Gesù, La forza dell'Amore
Ieri come adesso: il potere logora chi non ce l'ha!
La croce non era solo legno: era potere, paura e tortura
Immagino una collina polverosa, il sole che brucia la pelle, l’odore acre del sangue e della polvere. Tre croci svettano contro il cielo, e su quella centrale non c’è un ladro, né un assassino. C’è un uomo che ha parlato troppo. Troppo di giustizia, troppo di amore, troppo di verità.
Gesù di Nazaret non fu crocifisso per aver rubato o ucciso. Fu crocifisso perché era pericoloso. Perché muoveva le folle. Perché metteva in crisi l’equilibrio tra potere religioso e potere imperiale. E quando il popolo fu chiamato a scegliere, preferì Barabba — un criminale noto — all’uomo che parlava di libertà interiore.
Ma cosa significava davvero morire in croce?
La scienza della tortura
La crocifissione romana era una macchina di dolore. Prima la flagellazione: il flagrum, un frustino con punte metalliche, strappava la pelle e apriva le carni. Poi il trasporto del patibulum, la trave orizzontale, legata agli avambracci, che il condannato doveva portare fino al luogo dell’esecuzione, inciampando, cadendo, senza potersi proteggere.
Infine, la croce. I chiodi non venivano conficcati nelle mani — troppo fragili — ma nei polsi, tra le ossa, dove il nervo mediano esplodeva di dolore. A volte, per evitare lo strappo, le braccia venivano anche legate con corde spesse. Il corpo, sospeso, lottava per respirare. Ogni respiro era una spinta verso l’alto, un dolore nuovo. La morte arrivava lentamente: asfissia, collasso cardiaco, crampi tetanici. E se tardava, si spezzavano le gambe con una mazza. Fine della lotta.
Un messaggio politico
La croce non era solo punizione. Era spettacolo. Era deterrente. Era il modo in cui Roma diceva: “Questo è ciò che accade a chi sfida l’ordine.” Eppure, proprio quella croce — simbolo di vergogna — è diventata il segno più potente della speranza umana.
Gesù non fu solo un martire. Fu un leader. Un uomo che parlava al cuore, e per questo faceva paura. La croce fu la risposta del potere alla verità. Ma la verità, si sa, non muore mai davvero.
Ecco, è plausibile pensare ché, suffragati dalle notizie storiche e scientifiche, la paura che la Croce incarna è divenuta destabilizzante per il potere che voleva difendere
La croce: quando il potere ha paura di una voce
Non serviva una spada. Bastava una parola. Gesù non aveva eserciti, né terre, né titoli. Aveva solo la forza di dire la verità. E questo bastò per far tremare Roma e il Tempio.
Un uomo che parlava di giustizia, che toccava gli emarginati, che smascherava l’ipocrisia. Un uomo che non si piegava. Troppo pericoloso. Troppo libero. Troppo seguito.
Così, quando fu il momento di scegliere, il popolo — manipolato, spaventato, confuso — preferì Barabba. Un ladro. Un violento. Perché il potere preferisce il caos controllabile alla verità incontrollabile.

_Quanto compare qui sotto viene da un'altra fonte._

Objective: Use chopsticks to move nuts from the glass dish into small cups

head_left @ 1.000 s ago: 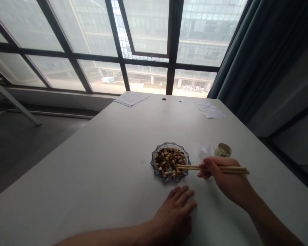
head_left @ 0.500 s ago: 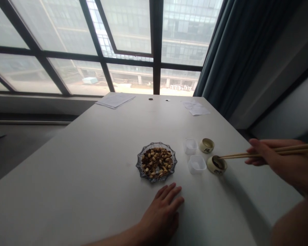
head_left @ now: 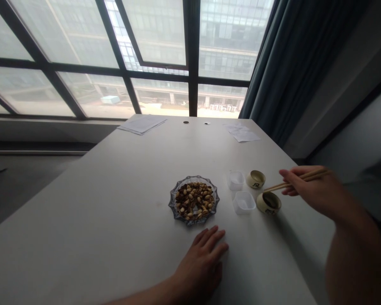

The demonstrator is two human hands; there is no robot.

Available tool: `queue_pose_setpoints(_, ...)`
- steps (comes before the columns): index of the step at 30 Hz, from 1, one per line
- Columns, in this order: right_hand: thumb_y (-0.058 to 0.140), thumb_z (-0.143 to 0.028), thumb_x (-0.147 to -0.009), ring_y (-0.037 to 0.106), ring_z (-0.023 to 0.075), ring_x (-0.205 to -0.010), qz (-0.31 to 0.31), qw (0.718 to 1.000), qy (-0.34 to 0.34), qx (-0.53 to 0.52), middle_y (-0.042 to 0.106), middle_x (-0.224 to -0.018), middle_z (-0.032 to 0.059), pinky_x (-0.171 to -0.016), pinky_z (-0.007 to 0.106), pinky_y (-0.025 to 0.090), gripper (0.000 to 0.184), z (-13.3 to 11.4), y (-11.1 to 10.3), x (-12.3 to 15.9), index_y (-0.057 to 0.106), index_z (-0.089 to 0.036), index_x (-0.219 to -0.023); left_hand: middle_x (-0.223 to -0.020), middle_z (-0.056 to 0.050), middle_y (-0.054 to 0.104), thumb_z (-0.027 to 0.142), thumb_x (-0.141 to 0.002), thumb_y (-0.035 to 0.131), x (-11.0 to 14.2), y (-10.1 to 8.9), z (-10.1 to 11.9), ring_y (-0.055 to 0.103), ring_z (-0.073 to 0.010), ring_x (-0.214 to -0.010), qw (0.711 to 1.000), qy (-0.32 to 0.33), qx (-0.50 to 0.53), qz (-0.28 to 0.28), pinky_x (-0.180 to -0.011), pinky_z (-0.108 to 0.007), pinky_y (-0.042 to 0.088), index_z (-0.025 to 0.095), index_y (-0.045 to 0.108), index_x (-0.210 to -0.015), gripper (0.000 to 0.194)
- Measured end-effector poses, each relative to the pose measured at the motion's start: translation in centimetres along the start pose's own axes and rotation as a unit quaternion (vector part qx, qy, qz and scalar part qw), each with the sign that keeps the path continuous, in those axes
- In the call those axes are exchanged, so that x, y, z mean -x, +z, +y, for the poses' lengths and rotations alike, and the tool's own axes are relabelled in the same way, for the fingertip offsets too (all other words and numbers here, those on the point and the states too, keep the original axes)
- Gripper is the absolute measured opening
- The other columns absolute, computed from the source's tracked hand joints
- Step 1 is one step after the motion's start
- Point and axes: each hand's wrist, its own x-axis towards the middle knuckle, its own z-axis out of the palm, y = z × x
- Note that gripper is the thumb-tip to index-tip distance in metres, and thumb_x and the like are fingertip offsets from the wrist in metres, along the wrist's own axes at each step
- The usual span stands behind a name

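My right hand (head_left: 307, 188) grips a pair of wooden chopsticks (head_left: 305, 176), whose tips point left just above the far rim of the nearer ceramic cup (head_left: 269, 203). Something dark lies inside that cup. Behind it stands a second, similar cup (head_left: 255, 179) with a dark character on its side. My left hand (head_left: 203, 258) rests on the table with its fingers stretched out, holding nothing. Just beyond those fingers sits a scalloped glass dish (head_left: 172, 201), filled with mixed nuts and seeds (head_left: 195, 199).
Two clear plastic containers, a far one (head_left: 236, 180) and a near one (head_left: 244, 203), stand left of the cups. Papers lie on the white table (head_left: 114, 203) at the far left (head_left: 142, 124) and far right (head_left: 242, 132). Windows and a dark curtain (head_left: 282, 67) are beyond.
My right hand has moved left with the chopsticks. Their tips have come up out of the nearer cup to above its far rim. The left hand has stayed in place.
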Motion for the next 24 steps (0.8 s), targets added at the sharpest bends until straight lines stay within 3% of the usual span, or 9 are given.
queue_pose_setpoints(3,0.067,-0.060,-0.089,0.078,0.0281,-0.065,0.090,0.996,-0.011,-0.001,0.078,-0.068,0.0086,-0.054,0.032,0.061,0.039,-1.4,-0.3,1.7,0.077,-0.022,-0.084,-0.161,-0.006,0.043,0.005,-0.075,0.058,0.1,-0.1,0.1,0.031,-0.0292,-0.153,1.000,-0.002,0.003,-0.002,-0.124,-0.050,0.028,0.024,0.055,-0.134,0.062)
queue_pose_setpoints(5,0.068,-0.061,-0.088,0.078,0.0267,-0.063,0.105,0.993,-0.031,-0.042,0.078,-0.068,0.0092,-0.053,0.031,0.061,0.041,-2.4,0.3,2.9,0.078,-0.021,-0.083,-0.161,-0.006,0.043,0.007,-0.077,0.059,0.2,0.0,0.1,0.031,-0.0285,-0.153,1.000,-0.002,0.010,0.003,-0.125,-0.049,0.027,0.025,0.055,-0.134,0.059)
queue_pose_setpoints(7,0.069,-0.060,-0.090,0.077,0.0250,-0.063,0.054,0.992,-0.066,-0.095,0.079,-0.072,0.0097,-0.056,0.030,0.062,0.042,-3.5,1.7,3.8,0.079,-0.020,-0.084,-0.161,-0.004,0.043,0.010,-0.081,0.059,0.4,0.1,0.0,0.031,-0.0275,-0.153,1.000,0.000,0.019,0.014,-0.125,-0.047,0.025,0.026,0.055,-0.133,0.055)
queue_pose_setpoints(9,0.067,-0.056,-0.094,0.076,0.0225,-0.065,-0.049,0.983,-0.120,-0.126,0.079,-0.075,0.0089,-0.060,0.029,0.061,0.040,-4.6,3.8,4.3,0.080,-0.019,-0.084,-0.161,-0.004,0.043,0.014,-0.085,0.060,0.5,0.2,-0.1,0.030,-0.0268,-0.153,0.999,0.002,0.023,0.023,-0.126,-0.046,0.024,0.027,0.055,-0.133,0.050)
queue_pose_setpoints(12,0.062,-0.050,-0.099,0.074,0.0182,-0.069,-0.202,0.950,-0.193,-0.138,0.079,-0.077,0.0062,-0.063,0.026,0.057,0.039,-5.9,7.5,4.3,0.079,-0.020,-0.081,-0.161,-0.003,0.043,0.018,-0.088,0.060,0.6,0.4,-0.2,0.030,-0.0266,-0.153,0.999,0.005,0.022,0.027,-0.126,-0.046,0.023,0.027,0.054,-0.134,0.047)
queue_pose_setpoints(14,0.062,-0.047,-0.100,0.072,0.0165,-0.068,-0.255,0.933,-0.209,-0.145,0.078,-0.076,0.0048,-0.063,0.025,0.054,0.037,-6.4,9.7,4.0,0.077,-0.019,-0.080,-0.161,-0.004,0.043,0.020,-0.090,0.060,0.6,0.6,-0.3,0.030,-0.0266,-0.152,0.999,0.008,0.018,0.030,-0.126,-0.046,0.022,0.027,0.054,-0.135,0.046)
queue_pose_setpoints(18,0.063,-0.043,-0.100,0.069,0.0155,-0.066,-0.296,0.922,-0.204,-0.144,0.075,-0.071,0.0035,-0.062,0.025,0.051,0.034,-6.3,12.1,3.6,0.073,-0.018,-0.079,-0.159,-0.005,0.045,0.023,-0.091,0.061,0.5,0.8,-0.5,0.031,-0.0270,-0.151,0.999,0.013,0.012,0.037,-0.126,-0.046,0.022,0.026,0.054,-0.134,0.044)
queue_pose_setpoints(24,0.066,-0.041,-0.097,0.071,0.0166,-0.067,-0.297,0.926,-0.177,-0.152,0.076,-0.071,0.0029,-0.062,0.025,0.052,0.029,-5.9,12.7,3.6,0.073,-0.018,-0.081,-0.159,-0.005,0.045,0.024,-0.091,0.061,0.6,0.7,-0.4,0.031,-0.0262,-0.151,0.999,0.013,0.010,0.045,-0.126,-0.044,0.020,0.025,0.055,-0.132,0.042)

La croce non era una punizione. Era un messaggio.
- Prima il carnefice flagellava il corpo del malcapitato in pubblico, esposto nell'arena, umiliato e lasciato alla mercé delle più basse espressioni degli astanti che, potevano scaricare frustrazioni e risentimenti.
- Poi legato al patibulum, la trave orizzontale, come un animale da macello.
- I chiodi non nelle mani, ma nei polsi, dove il dolore è puro, crudo, paralizzante.
- Il corpo appeso, costretto a sollevarsi per respirare. Ogni respiro, una tortura.
- La morte? Lenta. Asfissia. Collasso. Crampi. E se tardava, si spezzavano le gambe.
La croce era il modo in cui Roma diceva: “Questo è ciò che accade a chi ci sfida.” Era spettacolo. Era deterrente. Era terrore.
Ma non bastò a fermare l'Amore.
Perché quell’uomo, inchiodato e nudo, ha lasciato un’eredità più potente di qualsiasi impero. La croce, da strumento di tortura, è diventata simbolo di speranza.
E il potere terreno, che voleva spegnere una voce, ha acceso milioni di coscienze.
La croce non ha ucciso la verità. Ha solo dimostrato quanto il potere la tema.